Giving the middle finger is protected speech under the First Amendment, a federal appeals court ruled.
In a 3-0 decision, the United States Court of Appeals for the Sixth Circuit sided with a Michigan woman who sued a police officer for violating her constitutional rights after he pulled her over and gave her a speeding ticket for making “an all-too-familiar gesture” toward him “with her hand and without four of her fingers showing.”
“Fits of rudeness or lack of gratitude may violate the Golden Rule,” Judge Jeffrey Sutton wrote in the opinion. “But that doesn’t make them illegal or for that matter punishable or for that matter grounds for a seizure.”

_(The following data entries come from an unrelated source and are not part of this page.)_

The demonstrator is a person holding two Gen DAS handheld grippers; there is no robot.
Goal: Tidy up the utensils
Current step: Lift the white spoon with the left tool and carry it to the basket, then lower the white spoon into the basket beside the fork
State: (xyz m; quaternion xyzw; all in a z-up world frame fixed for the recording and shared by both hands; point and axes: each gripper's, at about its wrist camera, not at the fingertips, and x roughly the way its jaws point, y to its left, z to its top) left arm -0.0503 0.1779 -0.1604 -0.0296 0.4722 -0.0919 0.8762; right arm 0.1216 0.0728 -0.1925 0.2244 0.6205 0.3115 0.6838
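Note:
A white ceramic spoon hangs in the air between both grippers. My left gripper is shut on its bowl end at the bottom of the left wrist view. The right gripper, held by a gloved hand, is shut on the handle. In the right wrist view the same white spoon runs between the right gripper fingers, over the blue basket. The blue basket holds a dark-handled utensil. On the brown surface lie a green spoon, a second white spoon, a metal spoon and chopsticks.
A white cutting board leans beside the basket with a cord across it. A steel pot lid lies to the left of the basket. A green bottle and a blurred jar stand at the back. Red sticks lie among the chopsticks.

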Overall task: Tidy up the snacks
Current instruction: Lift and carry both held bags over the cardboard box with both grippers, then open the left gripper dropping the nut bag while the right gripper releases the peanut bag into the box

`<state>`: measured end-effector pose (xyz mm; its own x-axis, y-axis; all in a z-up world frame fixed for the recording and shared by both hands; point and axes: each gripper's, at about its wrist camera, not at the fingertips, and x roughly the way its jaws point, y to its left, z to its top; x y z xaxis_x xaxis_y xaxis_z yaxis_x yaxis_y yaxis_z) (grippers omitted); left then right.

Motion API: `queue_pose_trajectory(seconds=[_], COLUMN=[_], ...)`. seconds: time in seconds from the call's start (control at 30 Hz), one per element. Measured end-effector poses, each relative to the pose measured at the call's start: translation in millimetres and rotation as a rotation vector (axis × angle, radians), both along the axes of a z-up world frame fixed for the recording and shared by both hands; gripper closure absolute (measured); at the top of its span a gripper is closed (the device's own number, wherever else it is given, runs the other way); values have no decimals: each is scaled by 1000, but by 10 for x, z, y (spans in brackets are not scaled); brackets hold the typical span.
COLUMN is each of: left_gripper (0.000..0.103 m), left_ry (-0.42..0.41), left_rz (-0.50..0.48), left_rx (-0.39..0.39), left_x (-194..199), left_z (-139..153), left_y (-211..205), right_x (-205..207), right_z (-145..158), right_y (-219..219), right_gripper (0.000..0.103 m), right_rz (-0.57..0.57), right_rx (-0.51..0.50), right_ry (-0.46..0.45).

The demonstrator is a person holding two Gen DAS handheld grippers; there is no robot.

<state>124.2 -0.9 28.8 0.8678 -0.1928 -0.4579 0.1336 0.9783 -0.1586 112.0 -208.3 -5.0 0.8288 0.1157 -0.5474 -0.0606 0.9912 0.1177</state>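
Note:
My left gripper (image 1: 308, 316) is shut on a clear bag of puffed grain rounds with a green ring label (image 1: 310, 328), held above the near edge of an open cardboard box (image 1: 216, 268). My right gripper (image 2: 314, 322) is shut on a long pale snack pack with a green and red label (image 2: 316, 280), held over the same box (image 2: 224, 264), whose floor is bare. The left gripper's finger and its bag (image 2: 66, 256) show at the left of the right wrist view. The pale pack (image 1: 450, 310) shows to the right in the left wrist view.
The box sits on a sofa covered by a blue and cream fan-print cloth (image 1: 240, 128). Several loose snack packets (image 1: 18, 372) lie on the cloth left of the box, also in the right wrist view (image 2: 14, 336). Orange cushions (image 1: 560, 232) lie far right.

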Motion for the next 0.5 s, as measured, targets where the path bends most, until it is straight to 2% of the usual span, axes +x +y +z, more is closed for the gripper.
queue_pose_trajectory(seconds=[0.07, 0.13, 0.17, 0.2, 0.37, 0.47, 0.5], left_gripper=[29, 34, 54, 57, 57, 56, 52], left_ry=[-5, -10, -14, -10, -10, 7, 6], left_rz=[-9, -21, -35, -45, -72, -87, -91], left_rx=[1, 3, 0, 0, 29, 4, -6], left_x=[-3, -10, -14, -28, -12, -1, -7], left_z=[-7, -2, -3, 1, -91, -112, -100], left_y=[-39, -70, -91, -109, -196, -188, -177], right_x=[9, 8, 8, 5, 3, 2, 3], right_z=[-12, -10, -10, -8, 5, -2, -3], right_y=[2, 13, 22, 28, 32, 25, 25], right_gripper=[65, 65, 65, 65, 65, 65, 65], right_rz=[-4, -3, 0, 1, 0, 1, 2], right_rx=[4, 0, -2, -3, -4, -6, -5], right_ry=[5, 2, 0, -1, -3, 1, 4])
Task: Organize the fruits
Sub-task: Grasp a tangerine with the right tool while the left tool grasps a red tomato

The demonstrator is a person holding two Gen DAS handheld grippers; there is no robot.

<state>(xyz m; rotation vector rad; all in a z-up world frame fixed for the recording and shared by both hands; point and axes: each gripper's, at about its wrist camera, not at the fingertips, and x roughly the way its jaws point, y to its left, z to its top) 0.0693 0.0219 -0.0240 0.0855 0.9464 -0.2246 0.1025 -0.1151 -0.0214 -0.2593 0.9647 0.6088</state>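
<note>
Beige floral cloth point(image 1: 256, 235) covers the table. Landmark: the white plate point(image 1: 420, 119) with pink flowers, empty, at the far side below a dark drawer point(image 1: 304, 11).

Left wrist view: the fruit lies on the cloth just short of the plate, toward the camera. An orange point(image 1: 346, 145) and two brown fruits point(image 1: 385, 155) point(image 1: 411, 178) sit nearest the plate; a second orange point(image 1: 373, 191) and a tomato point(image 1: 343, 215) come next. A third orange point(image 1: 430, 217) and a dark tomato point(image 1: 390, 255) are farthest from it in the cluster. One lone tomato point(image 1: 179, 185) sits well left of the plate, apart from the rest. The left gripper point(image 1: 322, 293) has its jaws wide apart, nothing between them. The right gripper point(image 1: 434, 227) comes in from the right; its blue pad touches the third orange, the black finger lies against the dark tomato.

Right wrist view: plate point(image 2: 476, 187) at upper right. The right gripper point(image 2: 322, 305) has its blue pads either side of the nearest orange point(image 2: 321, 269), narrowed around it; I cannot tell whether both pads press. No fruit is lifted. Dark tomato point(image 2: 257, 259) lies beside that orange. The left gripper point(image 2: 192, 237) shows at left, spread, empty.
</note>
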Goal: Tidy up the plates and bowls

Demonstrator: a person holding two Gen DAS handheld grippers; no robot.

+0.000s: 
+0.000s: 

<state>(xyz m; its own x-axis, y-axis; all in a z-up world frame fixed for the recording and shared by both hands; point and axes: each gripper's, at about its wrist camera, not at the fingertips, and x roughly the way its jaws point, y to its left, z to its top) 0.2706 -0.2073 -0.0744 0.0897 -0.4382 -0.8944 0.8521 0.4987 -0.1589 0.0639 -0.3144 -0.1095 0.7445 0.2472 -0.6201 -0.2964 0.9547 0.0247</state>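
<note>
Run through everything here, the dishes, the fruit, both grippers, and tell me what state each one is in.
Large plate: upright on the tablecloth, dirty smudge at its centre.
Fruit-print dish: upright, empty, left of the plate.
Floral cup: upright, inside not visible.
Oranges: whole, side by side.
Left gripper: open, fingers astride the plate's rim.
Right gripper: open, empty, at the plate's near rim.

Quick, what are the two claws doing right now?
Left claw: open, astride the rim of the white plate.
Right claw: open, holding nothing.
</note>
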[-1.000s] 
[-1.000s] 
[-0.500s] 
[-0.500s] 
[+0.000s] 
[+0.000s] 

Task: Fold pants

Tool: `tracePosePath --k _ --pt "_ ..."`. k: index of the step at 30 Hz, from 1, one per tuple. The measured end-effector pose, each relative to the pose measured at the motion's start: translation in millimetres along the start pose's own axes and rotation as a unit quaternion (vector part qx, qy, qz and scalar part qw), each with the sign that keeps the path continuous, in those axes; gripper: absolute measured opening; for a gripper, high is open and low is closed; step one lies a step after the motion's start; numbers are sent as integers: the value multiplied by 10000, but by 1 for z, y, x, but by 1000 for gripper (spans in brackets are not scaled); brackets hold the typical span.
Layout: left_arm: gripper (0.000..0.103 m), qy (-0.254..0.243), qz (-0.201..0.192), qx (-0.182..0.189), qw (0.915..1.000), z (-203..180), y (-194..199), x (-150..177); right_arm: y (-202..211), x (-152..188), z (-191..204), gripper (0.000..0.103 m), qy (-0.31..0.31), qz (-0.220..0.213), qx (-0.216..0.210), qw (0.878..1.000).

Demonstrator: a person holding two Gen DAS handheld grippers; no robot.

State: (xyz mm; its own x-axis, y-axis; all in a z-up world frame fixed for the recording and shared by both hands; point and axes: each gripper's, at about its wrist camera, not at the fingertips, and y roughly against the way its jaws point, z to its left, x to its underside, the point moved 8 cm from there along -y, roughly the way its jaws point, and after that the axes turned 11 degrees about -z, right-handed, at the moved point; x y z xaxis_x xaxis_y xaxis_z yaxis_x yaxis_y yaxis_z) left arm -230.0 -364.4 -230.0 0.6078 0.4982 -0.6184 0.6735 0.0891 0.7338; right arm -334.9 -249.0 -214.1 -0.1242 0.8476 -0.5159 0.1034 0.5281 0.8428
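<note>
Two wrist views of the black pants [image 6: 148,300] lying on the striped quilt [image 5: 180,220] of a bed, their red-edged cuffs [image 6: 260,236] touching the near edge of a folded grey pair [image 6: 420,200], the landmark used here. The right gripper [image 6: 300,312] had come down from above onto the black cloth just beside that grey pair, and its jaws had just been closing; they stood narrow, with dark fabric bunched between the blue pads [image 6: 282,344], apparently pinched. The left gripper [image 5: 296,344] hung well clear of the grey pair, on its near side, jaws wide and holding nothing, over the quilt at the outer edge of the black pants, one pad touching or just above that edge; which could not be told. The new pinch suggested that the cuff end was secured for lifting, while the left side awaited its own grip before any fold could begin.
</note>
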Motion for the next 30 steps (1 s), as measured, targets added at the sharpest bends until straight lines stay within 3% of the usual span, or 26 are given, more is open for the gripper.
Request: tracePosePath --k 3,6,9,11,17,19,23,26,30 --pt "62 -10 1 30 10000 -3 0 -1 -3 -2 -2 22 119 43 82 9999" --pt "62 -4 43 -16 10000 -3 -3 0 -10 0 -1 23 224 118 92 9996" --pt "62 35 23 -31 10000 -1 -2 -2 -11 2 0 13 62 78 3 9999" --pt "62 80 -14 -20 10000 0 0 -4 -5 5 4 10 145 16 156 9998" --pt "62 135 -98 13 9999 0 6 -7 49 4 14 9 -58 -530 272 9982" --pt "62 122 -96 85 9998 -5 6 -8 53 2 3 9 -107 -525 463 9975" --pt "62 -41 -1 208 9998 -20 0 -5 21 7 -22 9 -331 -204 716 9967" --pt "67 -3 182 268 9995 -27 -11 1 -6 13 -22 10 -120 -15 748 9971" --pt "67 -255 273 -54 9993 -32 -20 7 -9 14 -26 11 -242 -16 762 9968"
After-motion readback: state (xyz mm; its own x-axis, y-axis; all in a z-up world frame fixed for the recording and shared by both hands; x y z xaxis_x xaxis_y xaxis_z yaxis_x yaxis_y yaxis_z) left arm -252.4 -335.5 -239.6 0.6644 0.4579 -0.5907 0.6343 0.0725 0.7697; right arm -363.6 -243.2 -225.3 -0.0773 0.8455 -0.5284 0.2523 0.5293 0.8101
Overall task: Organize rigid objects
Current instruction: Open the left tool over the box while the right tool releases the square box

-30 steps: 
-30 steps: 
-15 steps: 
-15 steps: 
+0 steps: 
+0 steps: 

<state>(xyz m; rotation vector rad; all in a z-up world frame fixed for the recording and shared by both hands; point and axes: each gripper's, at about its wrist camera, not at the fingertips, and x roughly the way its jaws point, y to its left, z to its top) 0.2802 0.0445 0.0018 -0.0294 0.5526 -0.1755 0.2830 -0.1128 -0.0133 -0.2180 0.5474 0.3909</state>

In June 2017, Debra Cruise-Gulyas was pulled over by Taylor Police Officer Matthew Minard for speeding. Minard gave her a ticket for a non-moving violation, a lenient offense. But as Cruise-Gulyas drove away, she raised her middle finger at Minard. The officer pulled her over again, escalating her initial ticket to a more serious violation.
Cruise-Gulyas sued, claiming that Minard violated her constitutional rights under the First and Fourth Amendment when he pulled her over a second time and issued her a new ticket.
The two separate stops were an important distinction to the court, which noted that the traffic infraction ended when the first stop concluded, leaving Cruise-Gulyas’s gesture as the potential—and unjustified—cause for the second stop.
“Any reasonable officer would know that a citizen who raises her middle finger engages in speech protected by the First Amendment,” the court wrote.